THE SHOW “She’s Gotta Have It”
WHEN | WHERE Starts streaming Friday on Netflix.
WHAT IT’S ABOUT This 10-parter is based on Spike Lee’s inaugural 1986 movie, “She’s Gotta Have It,” about a Brooklyn artist, Nola Darling — then played by Tracy Camilla Johns — and her three lovers, including Jamie, played by Tommy Redmond Hicks. In the series — directed and adapted by Lee, while his wife Tonya Lewis Lee is also executive producer — Nola (DeWanda Wise, “Shots Fired”) is still balancing three lovers: handsome, preening Greer (Cleo Anthony), solid, controlling Jamie (Lyriq Bent), and funny, unpredictable Mars (Anthony Ramos; played by Spike Lee in the movie).
MY SAY “She’s Gotta Have It” hasn’t aged particularly well after 31 years. Directed on a shoestring of a shoestring budget, Lee was exploring lots of ideas (many of them technical) and not all of them synced up into a coherent film with a coherent message. By letting her establish her own rules of (sexual) engagement, Nola’s story was about a woman’s rejection of male subjugation. At least that seemed to be the story until the closing minutes, when she was raped by Jamie. If that wasn’t bad enough, it then proceeded to get worse: Nola decided that maybe Jamie was right all along. She should be monogamous, and be monogamous with him.
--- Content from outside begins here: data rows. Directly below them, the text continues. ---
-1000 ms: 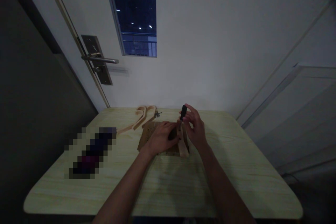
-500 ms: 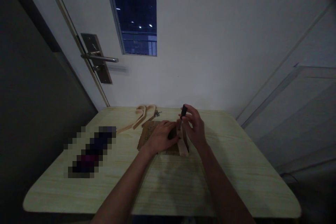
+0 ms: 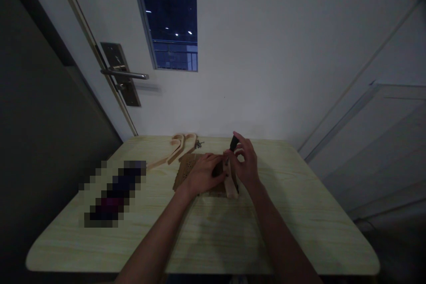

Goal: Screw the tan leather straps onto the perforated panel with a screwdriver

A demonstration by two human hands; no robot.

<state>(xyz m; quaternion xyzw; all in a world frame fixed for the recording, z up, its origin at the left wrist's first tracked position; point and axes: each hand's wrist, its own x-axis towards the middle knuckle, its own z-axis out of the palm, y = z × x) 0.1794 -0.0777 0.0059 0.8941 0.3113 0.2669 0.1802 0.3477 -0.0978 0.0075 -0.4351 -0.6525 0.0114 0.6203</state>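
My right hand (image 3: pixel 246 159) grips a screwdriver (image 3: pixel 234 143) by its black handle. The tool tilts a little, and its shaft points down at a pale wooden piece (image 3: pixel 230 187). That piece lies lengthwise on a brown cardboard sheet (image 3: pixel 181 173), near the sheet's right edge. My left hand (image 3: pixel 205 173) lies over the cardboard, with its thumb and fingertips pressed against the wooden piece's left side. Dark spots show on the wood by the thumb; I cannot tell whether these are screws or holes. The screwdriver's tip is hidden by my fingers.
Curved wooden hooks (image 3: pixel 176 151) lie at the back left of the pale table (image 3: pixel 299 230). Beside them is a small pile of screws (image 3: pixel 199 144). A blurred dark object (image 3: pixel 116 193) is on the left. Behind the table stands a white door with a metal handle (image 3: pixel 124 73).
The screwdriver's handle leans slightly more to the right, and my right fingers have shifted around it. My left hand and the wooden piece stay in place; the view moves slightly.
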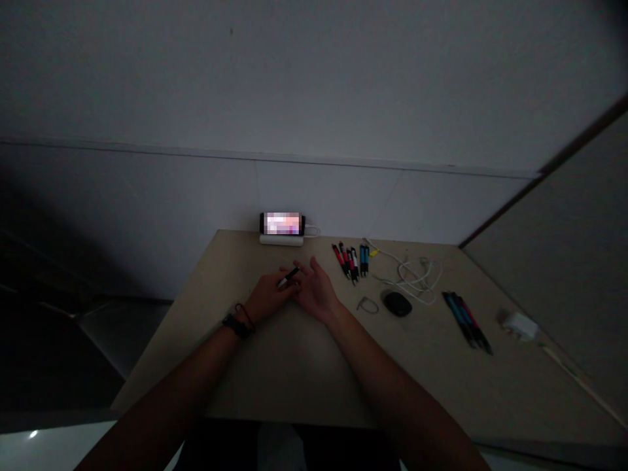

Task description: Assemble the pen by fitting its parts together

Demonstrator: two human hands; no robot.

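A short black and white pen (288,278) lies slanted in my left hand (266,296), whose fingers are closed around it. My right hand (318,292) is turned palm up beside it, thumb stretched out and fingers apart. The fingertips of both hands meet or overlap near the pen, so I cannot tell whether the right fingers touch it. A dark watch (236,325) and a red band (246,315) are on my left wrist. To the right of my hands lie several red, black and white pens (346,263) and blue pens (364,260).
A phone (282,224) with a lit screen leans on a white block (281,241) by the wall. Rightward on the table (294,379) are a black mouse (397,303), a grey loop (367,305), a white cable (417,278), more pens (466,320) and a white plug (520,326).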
Talk about your worst kind of mixed message. Lee tried to reverse his mistake before the closing credits by having Nola tell viewers that she had dumped Jamie. But the damage was done: The feminist cred of “She’s Gotta Have It” was nearly obliterated by a misogynistic wrong turn.
Now the redo, and it’s been redone right. At the end of the first episode, Nola is assaulted by some creep on a dark street. She’s shaken, understandably, then resolved: Her art thenceforth will be about recapturing her image of herself as she wants to be seen, or in her much better words, she will become an “artist to express who I am and hope to become.”
That’s a veritable rallying cry — an aux armes! by a young, talented, confident, black woman who’s gonna take Brooklyn first and the world after that. It’s the Mary Richards’ hat-in-the-air moment of “She’s Gotta Have It” and also sets up the rest of the series. The movie was about the sex. The series is about the work. Differences are enormous, also welcome.
The series is also far more confident — understandable insofar as Lee was just starting out back then — but confidence helps the still-slight story. Not much goes on in this, other than what goes on in Nola’s head, which is considerable. She grows while everyone around her remains in place. As such, “She’s Gotta Have It” is best when only Wise is on screen, or she’s on-screen with other women. It grinds and wheezes when the guys show up. They’re bores and buzzkills who intermittently serve as comic relief, if that.
Brooklyn of course is the other star. This isn’t the gentrified, prettified, hipsterized Brooklyn of “Girls,” but a multicultural Brooklyn — and specifically Fort Greene — with a rich black history. Lee and “She’s Gotta Have It” are rueful and nostalgic over what’s been lost but they’re hardly cranks about it. This also celebrates what’s been gained. “She’s Gotta Have It” is a love letter, full of color, life and a superior soundtrack — a generous one, in fact, with music by dozens of artists, including the Roots, the Isley Brothers, Sade, the Emotions, Vivian Green, Dionne Farris, Dreezy, Mos Def, Jorja Smith, and lots of Miles Davis. In this, Nola, Brooklyn and the music rule.
BOTTOM LINE Uneven, occasionally preachy, but Wise’s Nola Darling and Lee’s Fort Greene are winners. Did I mention the soundtrack?